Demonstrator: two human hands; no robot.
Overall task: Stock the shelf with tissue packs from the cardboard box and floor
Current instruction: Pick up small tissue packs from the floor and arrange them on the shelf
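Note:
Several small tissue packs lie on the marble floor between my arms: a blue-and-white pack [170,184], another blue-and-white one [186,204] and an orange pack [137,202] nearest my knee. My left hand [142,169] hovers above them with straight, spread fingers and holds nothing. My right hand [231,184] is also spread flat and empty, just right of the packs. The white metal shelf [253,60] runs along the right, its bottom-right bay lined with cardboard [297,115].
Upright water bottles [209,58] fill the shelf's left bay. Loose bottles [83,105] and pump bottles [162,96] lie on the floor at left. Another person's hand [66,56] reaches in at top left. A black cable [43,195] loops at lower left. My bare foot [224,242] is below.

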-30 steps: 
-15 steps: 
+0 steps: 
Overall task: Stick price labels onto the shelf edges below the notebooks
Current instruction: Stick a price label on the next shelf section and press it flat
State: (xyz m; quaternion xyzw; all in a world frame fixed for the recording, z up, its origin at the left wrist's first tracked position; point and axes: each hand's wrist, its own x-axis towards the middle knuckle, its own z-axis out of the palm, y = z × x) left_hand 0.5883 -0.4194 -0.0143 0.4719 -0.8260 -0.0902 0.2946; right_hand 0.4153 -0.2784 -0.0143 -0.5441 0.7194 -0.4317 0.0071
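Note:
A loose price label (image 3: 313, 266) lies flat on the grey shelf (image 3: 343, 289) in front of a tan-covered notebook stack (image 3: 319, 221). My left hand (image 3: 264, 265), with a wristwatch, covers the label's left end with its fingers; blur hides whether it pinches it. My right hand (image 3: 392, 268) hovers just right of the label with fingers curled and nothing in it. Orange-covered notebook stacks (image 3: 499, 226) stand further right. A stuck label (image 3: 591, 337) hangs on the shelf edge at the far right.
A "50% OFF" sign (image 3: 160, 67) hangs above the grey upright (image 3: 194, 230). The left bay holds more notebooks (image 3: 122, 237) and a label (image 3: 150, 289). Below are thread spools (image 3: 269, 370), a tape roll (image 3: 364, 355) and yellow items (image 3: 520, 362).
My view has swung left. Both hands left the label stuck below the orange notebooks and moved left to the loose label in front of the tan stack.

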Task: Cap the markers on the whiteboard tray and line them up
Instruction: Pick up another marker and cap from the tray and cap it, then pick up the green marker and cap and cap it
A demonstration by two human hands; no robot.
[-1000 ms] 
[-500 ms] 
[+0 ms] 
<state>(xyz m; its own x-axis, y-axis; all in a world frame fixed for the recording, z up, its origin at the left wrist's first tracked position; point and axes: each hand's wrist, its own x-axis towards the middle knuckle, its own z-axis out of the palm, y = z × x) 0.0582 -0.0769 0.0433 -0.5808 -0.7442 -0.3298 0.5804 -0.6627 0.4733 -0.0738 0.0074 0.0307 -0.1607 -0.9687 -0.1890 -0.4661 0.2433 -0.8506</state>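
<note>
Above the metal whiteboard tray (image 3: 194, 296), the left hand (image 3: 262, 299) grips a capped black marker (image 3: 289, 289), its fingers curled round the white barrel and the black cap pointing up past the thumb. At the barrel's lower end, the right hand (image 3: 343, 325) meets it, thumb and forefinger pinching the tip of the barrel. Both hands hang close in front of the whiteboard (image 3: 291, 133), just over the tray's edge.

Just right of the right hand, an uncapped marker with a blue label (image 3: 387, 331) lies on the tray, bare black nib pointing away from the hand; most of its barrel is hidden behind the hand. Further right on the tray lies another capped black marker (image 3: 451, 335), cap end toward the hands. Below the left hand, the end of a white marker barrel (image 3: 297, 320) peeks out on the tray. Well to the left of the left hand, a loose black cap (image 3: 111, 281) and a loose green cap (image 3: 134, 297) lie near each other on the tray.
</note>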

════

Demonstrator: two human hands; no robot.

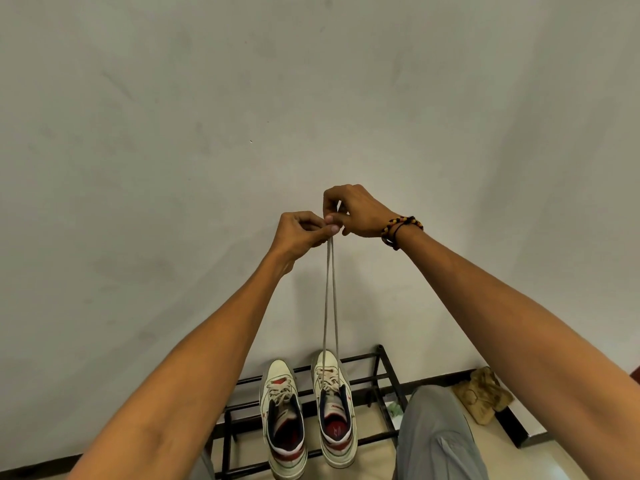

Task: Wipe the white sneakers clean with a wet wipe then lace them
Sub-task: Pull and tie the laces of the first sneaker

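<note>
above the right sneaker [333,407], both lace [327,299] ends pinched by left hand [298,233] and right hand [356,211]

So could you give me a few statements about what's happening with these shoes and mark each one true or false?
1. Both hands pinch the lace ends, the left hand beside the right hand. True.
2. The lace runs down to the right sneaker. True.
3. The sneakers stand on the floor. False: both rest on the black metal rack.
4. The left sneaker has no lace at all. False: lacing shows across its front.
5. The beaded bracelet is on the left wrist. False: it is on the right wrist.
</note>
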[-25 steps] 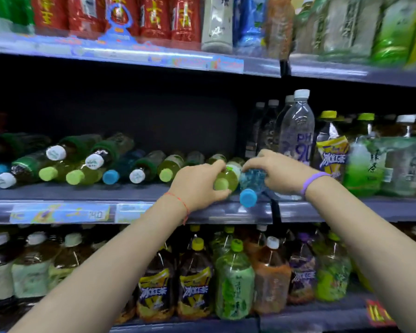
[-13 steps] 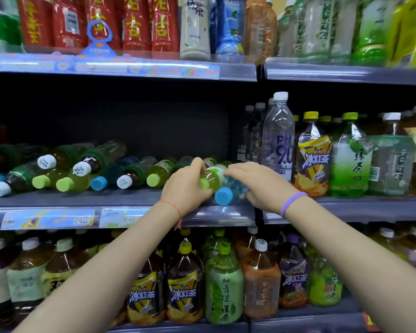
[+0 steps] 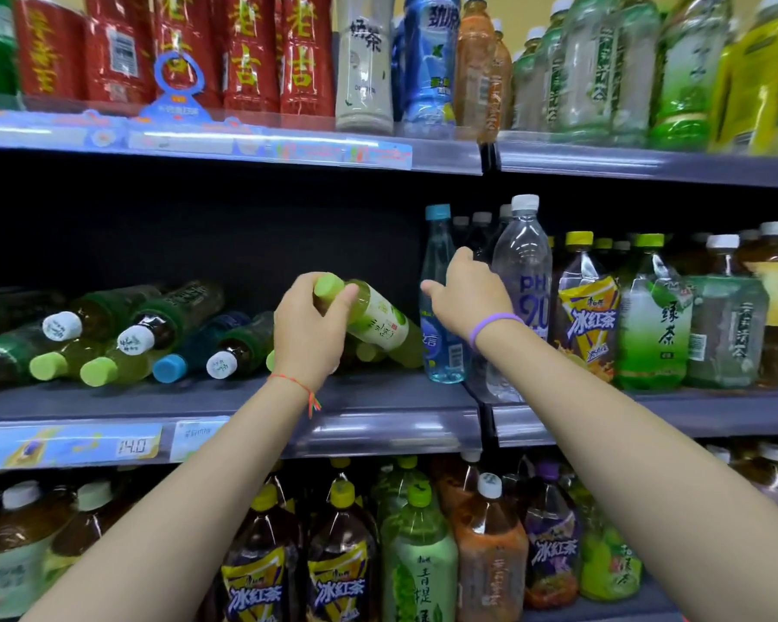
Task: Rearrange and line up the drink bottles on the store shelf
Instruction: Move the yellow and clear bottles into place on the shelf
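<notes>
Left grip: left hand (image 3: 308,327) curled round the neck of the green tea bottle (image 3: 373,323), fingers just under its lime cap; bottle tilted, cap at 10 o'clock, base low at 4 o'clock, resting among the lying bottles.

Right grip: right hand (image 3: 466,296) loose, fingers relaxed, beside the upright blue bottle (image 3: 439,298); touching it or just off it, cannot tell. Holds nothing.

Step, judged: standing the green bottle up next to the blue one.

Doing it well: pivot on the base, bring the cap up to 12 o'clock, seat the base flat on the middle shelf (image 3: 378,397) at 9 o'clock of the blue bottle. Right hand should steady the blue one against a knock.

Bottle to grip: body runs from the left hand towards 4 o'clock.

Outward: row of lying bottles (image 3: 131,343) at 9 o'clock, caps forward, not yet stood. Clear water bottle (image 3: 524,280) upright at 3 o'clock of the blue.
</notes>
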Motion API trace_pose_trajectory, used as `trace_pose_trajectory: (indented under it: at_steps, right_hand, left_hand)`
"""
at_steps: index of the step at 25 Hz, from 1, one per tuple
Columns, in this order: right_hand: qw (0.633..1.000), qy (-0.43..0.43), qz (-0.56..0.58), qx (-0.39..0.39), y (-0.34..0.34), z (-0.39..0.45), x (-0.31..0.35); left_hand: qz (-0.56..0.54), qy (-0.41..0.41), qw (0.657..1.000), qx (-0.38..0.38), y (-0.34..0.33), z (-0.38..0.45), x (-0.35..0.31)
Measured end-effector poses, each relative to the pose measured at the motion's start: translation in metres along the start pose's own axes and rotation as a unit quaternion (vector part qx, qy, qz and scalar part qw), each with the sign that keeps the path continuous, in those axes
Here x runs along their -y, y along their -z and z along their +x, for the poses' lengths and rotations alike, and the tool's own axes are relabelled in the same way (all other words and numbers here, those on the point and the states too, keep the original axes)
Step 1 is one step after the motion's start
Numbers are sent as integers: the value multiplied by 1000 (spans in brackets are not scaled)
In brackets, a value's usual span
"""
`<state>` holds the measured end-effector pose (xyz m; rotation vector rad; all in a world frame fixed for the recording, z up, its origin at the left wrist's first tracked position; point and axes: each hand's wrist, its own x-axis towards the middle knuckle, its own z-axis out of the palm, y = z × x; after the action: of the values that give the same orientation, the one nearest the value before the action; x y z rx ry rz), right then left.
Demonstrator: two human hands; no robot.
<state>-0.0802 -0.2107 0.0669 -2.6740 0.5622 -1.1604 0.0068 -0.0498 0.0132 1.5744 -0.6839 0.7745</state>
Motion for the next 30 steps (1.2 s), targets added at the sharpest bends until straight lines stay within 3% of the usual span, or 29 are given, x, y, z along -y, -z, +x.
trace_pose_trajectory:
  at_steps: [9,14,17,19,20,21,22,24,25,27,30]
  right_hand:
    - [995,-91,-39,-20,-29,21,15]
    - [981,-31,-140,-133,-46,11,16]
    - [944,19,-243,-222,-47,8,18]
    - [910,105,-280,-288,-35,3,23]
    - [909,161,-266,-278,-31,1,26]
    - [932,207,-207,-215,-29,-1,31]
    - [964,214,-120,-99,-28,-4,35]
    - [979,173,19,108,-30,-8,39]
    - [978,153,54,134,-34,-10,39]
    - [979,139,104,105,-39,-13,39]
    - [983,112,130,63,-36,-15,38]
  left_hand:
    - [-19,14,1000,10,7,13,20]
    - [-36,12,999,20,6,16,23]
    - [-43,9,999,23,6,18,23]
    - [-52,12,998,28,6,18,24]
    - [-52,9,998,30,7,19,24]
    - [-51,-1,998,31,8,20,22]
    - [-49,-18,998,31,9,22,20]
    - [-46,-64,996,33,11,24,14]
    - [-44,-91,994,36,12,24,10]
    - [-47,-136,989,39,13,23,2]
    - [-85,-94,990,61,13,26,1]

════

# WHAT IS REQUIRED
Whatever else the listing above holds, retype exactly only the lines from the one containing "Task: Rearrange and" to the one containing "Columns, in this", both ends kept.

# SOLUTION FOR THIS EXERCISE
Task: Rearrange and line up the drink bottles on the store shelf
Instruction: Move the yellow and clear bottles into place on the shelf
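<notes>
Left grip: left hand (image 3: 308,327) curled round the neck of the green tea bottle (image 3: 373,323), fingers just under its lime cap; bottle tilted, cap at 10 o'clock, base low at 4 o'clock, resting among the lying bottles.

Right grip: right hand (image 3: 466,296) loose, fingers relaxed, beside the upright blue bottle (image 3: 439,298); touching it or just off it, cannot tell. Holds nothing.

Step, judged: standing the green bottle up next to the blue one.

Doing it well: pivot on the base, bring the cap up to 12 o'clock, seat the base flat on the middle shelf (image 3: 378,397) at 9 o'clock of the blue bottle. Right hand should steady the blue one against a knock.

Bottle to grip: body runs from the left hand towards 4 o'clock.

Outward: row of lying bottles (image 3: 131,343) at 9 o'clock, caps forward, not yet stood. Clear water bottle (image 3: 524,280) upright at 3 o'clock of the blue.
</notes>
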Motion API trace_pose_trajectory, used as `trace_pose_trajectory: (indented under it: at_steps, right_hand, left_hand)`
"""
at_steps: index of the step at 25 Hz, from 1, one per tuple
Columns, in this order: right_hand: qw (0.633..1.000), qy (-0.43..0.43), qz (-0.56..0.58), qx (-0.39..0.39), y (-0.34..0.34), z (-0.39..0.45), x (-0.31..0.35); left_hand: qz (-0.56..0.54), qy (-0.41..0.41), qw (0.657..1.000), qx (-0.38..0.38), y (-0.34..0.33), z (-0.38..0.45), x (-0.35..0.31)

The exercise is complete with this answer.